▸ **TASK OBJECTIVE**
Reproduce the listing that follows word for word, without its pictures.

══ COLLECTED MATERIAL

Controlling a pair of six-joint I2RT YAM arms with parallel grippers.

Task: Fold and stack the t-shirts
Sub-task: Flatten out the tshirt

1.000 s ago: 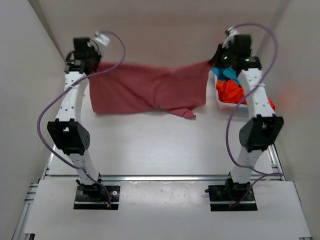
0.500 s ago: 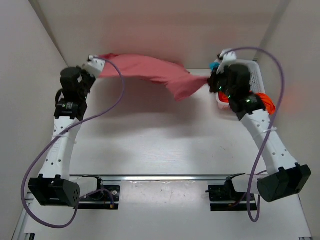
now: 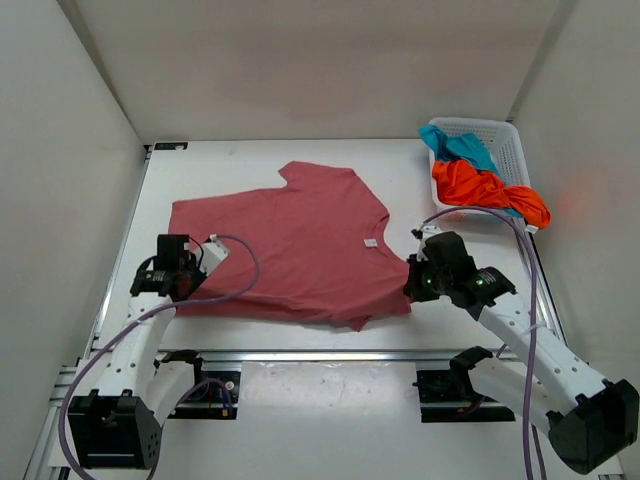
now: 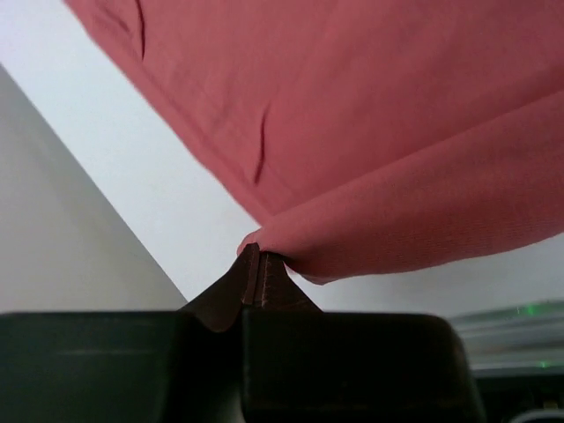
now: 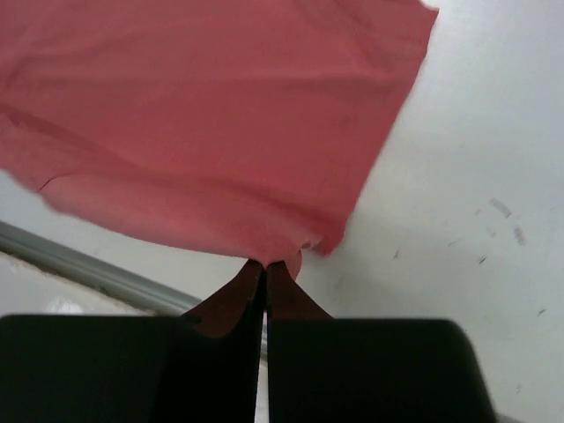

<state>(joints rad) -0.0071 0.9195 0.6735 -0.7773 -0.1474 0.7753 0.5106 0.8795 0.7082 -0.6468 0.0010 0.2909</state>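
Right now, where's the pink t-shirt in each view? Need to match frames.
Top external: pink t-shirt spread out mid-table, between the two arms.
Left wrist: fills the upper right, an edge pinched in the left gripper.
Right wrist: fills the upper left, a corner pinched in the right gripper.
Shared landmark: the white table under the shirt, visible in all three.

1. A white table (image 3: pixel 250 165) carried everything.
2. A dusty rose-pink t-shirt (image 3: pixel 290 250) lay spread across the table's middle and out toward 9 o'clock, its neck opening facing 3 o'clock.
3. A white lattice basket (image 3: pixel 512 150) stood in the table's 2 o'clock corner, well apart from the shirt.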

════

▸ **TASK RESULT**
Controlling a pair of six-joint I2RT YAM arms with parallel grippers.

Task: Fold and stack the t-shirts
Sub-task: Flatten out the tshirt

1.000 s ago: 
0.500 s ago: 
now: 
now: 
now: 

<state>(joints rad) -0.0071 0.9195 0.6735 -0.7773 -0.1474 0.7753 0.5106 0.8795 0.7082 -0.6468 0.0010 0.2909</state>
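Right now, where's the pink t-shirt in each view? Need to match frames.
Top external: pink t-shirt spread out mid-table, between the two arms.
Left wrist: fills the upper right, an edge pinched in the left gripper.
Right wrist: fills the upper left, a corner pinched in the right gripper.
Shared landmark: the white table under the shirt, visible in all three.

1. A white table (image 3: pixel 250 165) carried everything.
2. A dusty rose-pink t-shirt (image 3: pixel 290 250) lay spread across the table's middle and out toward 9 o'clock, its neck opening facing 3 o'clock.
3. A white lattice basket (image 3: pixel 512 150) stood in the table's 2 o'clock corner, well apart from the shirt.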

No further output is required for this exercise.